Workflow State: Current Plan

What Exists

Branch: wf_tool_state (24 commits ahead of dev)

Tooling built (in `lib/galaxy/tool_util/workflow_state/`)

Conversion (convert.py, _walker.py): native↔format2 state conversion for all param types (conditionals, repeats, sections, subworkflows)
Validation (validation_native.py, validation_format2.py): validate step tool_state against tool’s declared inputs via Pydantic meta-models
Stale state cleaning (clean.py): strip undeclared keys from native .ga tool_state
Tool cache (toolshed_tool_info.py, cache.py): ToolShed API fetch + filesystem cache for ParsedTool metadata
Round-trip test harness (test_roundtrip.py): 43/43 per-step, 16/16 full round-trip — stock tools

CLIs (entry points in `packages/tool_util/setup.cfg`)
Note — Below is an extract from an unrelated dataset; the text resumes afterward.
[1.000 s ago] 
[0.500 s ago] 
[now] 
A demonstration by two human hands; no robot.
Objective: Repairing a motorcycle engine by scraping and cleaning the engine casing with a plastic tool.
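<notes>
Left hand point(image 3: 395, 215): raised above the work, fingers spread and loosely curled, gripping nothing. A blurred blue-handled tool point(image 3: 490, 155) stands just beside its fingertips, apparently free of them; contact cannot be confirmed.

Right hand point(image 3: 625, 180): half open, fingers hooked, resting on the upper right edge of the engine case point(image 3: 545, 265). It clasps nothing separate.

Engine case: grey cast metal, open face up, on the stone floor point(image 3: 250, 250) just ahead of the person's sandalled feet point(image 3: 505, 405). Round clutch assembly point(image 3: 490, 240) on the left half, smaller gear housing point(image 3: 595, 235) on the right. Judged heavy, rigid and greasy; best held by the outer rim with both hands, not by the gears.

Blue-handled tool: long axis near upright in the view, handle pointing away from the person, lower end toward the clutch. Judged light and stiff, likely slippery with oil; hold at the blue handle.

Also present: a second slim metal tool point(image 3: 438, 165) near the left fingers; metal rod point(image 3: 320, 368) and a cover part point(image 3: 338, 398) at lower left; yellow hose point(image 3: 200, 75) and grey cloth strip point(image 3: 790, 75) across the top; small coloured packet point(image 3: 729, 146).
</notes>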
galaxy-workflow-validate — validate all steps in a workflow against tool definitions
galaxy-workflow-clean-stale-state — strip stale keys from .ga files (--diff for review)
galaxy-tool-cache — populate/inspect/clear ToolShed tool metadata cache

Core bug fix

params_to_strings()/params_from_strings() in lib/galaxy/tools/parameters/__init__.py — now filter to declared inputs only, preventing stale keys from surviving save/load cycles.

IWC corpus validation

Ran against all 111 IWC workflows (509 unique tools, all cached):

2074 steps OK, 64 FAIL across 25 workflows
124 stale keys total — dominated by tool-upgrade residue and runtime value leakage
Full breakdown in IWC_REVIEW_SUMMARY.md

Phase 1: Upstream `hidden_data` parameter modeling

Goal: Get hidden_data parameter type support into Galaxy 26.0.

Branch: hidden_data_parameters_26_0 (exists, not yet green)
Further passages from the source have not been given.